WORK REQUIRED:
Take the entries below and print only the lines from the one with "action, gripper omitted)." through the one with "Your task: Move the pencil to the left", exactly as they stand, both ends included.
### AVAILABLE DATA ###
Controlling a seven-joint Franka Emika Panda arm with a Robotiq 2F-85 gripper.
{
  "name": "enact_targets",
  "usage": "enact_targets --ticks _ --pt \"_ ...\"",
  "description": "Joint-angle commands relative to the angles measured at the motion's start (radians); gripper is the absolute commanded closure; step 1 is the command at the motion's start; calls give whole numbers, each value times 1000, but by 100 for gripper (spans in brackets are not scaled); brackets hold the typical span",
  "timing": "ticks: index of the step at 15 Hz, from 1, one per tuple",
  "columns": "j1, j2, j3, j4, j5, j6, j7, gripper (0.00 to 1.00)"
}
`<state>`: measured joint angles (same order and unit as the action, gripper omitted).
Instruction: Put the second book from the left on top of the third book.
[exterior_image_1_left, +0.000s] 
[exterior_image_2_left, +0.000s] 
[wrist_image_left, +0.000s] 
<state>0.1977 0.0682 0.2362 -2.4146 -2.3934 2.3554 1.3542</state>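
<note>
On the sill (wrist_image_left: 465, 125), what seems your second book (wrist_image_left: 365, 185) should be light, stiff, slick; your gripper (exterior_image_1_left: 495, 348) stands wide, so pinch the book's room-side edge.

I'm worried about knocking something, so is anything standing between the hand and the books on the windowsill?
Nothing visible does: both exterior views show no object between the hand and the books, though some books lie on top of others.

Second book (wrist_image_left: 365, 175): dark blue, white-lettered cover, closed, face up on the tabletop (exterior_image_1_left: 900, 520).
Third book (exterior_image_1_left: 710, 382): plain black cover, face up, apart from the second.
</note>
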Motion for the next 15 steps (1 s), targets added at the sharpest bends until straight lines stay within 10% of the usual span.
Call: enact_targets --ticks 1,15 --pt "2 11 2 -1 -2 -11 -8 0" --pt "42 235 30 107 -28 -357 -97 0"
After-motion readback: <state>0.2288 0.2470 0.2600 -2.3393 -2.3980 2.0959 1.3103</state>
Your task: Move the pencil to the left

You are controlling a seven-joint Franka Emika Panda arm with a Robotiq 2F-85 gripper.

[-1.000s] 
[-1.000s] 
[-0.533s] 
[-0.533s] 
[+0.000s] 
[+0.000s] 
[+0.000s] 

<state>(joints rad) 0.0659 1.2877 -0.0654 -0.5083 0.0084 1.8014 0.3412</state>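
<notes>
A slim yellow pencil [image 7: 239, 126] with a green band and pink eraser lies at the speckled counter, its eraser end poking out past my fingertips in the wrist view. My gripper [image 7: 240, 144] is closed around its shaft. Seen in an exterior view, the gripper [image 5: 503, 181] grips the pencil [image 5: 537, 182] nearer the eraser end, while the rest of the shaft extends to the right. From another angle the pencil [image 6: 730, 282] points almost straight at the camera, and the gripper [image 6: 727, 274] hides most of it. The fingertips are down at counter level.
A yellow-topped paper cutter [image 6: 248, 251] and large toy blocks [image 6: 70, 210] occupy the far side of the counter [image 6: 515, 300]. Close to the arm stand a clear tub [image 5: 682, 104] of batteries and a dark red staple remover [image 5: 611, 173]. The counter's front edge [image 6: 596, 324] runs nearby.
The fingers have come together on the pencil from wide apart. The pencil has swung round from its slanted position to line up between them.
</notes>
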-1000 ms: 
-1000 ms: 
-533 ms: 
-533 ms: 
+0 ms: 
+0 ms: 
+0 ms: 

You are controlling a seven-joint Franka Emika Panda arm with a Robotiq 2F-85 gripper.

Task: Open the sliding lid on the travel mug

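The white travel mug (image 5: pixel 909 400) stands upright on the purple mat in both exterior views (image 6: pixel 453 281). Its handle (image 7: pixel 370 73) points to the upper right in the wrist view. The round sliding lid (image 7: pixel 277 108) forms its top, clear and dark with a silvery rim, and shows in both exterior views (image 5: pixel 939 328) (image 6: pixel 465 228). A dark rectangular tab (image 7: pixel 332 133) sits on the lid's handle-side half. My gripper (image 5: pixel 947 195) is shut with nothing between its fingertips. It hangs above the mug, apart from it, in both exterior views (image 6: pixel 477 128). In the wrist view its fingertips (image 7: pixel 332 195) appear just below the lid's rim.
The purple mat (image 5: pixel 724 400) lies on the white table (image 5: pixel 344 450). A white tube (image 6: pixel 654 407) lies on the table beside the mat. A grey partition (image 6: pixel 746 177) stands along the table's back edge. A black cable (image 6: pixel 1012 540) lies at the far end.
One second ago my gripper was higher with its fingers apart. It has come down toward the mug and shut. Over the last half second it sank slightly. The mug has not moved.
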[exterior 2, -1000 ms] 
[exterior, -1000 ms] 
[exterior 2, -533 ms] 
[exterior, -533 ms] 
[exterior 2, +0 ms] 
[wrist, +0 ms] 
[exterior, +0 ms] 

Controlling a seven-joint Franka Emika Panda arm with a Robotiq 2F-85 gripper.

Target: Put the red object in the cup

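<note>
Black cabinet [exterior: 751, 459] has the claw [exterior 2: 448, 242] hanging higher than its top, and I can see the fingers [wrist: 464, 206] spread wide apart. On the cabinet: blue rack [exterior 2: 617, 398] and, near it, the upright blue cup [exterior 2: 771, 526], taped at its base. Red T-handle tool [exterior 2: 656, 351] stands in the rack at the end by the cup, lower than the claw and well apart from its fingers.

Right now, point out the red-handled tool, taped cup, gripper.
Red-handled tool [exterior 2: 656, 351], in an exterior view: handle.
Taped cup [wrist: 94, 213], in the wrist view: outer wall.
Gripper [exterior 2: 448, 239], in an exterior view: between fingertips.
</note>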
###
YOUR SOLUTION:
`<state>`: measured joint angles (same order and unit as the action, gripper omitted).
Instruction: Put the second book from the left on top of the third book.
[exterior_image_1_left, +0.000s] 
[exterior_image_2_left, +0.000s] 
[wrist_image_left, +0.000s] 
<state>0.1977 0.0682 0.2362 -2.4146 -2.3934 2.3554 1.3542</state>
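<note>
On the sill (wrist_image_left: 465, 125), what seems your second book (wrist_image_left: 365, 185) should be light, stiff, slick; your gripper (exterior_image_1_left: 495, 348) stands wide, so pinch the book's room-side edge.

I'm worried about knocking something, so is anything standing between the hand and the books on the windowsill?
Nothing visible does: both exterior views show no object between the hand and the books, though some books lie on top of others.

Second book (wrist_image_left: 365, 175): dark blue, white-lettered cover, closed, face up on the tabletop (exterior_image_1_left: 900, 520).
Third book (exterior_image_1_left: 710, 382): plain black cover, face up, apart from the second.
</note>
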Motion for the next 15 steps (1 s), targets added at the sharpest bends until straight lines stay within 10% of the usual span.
Call: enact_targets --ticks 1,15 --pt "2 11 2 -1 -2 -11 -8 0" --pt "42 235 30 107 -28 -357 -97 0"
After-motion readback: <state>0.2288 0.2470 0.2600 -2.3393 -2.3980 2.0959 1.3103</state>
Your task: Move the pencil to the left

The required answer is now complete.